Problem description: From the entries that follow, copy exactly the lines beginning at the line holding "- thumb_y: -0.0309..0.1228" and continuing through the line holding "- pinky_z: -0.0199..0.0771".

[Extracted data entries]
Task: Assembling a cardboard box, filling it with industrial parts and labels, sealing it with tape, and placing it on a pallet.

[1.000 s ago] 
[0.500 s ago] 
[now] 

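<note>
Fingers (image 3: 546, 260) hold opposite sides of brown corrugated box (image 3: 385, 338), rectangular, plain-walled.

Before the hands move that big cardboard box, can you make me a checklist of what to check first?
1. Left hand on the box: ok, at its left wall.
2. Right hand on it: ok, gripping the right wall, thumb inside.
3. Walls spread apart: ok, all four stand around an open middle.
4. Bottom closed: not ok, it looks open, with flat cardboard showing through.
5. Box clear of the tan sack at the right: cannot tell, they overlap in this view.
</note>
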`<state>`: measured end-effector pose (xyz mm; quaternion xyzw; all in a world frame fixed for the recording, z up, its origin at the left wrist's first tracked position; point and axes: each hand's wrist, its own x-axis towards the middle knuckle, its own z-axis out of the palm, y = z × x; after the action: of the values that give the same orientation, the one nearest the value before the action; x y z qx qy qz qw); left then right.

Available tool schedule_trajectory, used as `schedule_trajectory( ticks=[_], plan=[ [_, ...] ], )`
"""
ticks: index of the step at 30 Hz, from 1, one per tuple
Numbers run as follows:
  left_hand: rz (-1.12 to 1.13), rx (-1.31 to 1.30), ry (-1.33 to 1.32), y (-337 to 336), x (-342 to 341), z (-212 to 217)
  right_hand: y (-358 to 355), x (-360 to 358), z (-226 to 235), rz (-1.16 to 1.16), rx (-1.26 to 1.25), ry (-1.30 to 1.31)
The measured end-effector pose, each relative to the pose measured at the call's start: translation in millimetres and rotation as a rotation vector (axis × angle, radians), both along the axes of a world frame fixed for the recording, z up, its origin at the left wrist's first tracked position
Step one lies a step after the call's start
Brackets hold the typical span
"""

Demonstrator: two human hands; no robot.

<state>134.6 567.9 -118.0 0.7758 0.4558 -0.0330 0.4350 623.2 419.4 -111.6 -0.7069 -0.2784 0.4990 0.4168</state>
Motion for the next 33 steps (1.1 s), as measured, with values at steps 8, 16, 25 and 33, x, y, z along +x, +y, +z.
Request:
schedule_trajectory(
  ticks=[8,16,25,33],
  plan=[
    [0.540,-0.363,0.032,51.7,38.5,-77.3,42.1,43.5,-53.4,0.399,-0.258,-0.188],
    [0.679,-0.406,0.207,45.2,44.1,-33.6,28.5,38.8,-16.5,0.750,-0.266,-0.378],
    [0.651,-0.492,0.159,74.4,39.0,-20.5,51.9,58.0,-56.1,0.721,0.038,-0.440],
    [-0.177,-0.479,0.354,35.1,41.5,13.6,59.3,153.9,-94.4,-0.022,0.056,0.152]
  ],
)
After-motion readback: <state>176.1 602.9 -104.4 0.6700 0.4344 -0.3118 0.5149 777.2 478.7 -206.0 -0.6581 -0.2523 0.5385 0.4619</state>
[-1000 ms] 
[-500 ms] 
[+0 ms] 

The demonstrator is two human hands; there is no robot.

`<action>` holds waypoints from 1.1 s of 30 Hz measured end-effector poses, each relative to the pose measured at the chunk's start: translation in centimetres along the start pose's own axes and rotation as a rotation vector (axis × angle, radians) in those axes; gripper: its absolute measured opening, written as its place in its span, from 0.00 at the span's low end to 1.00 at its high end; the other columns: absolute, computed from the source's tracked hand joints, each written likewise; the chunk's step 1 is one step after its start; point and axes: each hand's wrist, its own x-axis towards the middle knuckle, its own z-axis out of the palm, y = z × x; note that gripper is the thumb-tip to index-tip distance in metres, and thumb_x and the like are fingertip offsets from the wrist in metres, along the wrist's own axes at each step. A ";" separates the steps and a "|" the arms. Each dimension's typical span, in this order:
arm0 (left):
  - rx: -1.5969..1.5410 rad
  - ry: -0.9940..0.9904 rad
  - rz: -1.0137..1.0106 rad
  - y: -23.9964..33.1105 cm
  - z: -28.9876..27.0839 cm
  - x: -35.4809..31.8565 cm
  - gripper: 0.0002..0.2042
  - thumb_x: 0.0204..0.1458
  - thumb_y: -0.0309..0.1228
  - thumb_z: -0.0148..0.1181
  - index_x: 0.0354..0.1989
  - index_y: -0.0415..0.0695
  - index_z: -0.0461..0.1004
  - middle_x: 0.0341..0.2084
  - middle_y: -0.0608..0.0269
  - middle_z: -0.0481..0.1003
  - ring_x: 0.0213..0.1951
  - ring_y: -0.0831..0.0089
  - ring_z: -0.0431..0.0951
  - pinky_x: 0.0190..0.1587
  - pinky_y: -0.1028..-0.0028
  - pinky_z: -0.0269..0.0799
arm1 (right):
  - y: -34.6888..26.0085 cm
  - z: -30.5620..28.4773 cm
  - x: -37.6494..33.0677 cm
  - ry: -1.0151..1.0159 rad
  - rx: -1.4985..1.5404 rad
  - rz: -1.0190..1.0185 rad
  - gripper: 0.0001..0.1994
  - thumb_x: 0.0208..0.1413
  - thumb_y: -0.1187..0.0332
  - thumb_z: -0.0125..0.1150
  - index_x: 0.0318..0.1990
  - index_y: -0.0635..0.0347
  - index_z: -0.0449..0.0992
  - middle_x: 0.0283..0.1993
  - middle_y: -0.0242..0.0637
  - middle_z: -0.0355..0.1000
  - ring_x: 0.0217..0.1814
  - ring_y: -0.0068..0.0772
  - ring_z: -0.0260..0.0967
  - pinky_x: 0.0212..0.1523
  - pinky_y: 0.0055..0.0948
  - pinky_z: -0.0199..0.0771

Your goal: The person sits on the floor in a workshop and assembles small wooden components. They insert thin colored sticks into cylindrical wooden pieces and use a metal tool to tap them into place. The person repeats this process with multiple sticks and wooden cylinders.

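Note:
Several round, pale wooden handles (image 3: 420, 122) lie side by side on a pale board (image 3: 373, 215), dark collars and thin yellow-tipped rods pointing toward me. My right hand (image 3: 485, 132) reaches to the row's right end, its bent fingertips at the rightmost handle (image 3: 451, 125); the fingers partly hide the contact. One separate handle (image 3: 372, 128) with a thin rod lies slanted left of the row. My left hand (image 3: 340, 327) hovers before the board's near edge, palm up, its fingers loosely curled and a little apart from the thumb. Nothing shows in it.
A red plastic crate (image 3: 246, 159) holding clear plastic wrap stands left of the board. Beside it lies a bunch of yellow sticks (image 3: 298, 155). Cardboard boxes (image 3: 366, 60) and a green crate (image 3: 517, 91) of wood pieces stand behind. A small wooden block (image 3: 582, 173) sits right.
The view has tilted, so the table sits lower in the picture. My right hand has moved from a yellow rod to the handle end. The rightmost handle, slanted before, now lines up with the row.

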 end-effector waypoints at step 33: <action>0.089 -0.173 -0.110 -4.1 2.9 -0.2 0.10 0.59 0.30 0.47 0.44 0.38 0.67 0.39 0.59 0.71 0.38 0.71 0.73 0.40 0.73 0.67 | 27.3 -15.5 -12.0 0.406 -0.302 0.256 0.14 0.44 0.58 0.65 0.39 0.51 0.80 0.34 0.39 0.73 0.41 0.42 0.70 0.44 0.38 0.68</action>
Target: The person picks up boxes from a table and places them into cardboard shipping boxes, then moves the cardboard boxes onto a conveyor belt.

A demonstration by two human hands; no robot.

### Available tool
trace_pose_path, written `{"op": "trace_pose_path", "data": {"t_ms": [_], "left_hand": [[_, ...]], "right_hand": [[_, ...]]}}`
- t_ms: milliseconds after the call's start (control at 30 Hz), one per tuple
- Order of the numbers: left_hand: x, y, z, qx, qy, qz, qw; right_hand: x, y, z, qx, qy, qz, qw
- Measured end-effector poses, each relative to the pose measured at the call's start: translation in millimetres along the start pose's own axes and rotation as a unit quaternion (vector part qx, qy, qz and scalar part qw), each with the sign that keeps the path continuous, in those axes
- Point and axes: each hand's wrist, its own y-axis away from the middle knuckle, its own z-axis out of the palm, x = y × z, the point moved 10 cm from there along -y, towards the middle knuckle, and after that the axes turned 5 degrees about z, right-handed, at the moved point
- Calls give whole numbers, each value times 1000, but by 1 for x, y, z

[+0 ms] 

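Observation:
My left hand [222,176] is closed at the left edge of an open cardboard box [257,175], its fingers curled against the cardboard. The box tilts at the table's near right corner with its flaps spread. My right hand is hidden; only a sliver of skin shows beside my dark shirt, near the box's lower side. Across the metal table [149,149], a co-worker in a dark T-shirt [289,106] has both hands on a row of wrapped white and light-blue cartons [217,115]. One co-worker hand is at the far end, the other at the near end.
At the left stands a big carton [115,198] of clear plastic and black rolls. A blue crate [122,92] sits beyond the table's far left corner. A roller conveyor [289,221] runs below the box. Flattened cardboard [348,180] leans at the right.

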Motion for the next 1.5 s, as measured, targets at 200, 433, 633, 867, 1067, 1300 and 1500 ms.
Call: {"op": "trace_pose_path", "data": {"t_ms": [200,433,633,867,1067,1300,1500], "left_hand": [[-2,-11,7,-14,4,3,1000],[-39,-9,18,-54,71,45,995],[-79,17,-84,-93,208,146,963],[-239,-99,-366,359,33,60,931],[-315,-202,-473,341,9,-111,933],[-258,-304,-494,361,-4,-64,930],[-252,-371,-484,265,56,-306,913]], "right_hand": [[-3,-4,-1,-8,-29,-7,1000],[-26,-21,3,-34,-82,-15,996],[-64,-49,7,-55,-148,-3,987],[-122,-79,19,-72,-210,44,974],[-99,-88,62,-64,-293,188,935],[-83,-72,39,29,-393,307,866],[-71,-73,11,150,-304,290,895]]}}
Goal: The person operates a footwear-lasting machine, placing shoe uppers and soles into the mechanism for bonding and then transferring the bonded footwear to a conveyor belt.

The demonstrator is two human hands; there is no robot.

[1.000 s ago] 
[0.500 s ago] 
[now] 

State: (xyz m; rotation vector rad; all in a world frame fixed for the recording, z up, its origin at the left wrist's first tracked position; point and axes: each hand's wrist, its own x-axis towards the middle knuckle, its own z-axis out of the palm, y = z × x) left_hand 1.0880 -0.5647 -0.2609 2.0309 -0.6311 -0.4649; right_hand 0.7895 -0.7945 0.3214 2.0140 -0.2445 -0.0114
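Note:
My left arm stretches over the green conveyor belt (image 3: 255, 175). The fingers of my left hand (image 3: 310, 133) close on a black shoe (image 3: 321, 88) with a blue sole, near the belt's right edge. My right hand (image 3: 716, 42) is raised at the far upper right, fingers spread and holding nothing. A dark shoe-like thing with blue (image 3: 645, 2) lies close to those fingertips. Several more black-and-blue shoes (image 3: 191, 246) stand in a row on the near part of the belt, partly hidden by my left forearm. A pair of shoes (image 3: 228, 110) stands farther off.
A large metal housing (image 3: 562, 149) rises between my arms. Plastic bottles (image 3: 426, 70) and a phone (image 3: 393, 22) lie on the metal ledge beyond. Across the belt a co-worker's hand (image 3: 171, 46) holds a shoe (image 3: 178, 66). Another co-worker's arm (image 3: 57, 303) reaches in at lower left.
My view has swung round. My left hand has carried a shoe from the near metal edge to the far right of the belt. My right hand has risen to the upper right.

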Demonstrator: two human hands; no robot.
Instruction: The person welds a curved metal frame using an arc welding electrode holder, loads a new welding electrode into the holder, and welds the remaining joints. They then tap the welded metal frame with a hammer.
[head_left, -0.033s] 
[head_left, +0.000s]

Answer to this problem:
  - thumb_y: -0.0309..0.1228
  - thumb_z: -0.0148..0.1181
  - index_x: 0.0354..0.1989
  - index_y: -0.0415..0.0695
  - index_z: -0.0461..0.1004
  - middle_x: 0.0341..0.2084
  - middle_y: -0.0608..0.0269
  - middle_z: -0.0481..0.1003
  - ring_x: 0.0213..0.1951
  - ring_y: -0.0831..0.0089
  - ring_z: -0.0431..0.0951
  - pinky_x: 0.0190..0.1587
  - pinky_y: -0.1028..-0.0028
  - pinky_z: -0.0269..0.0799
arm1 (right):
  - y: -34.6888..26.0085 cm
  - z: -30.5620..28.4773 cm
  - x: -37.6494..33.0677 cm
  - ry: -1.0151..1.0159 rad
  - rx: -1.4985..1.5404 rad
  - rz: -1.0190..1.0185 rad
  - gripper: 0.0001..0.1994
  - thumb_x: 0.0208..0.1413
  - thumb_y: -0.1187..0.0332
  - thumb_z: -0.0125..0.1150
  - index_x: 0.0318..0.1990
  - index_y: -0.0635..0.0347
  - index_z: -0.0449..0.0992
  - middle_x: 0.0283..0.1993
  - middle_y: -0.0242..0.0637
  - middle_z: -0.0355..0.1000
  - ring_x: 0.0217..0.1814
  - ring_y: -0.0068..0.0772
  - ring_z: -0.0260..0.0967
  - pinky_x: 0.0212..0.1523
  - pinky_y: 0.0055..0.0948
  - pinky_z: -0.0199..0.0771

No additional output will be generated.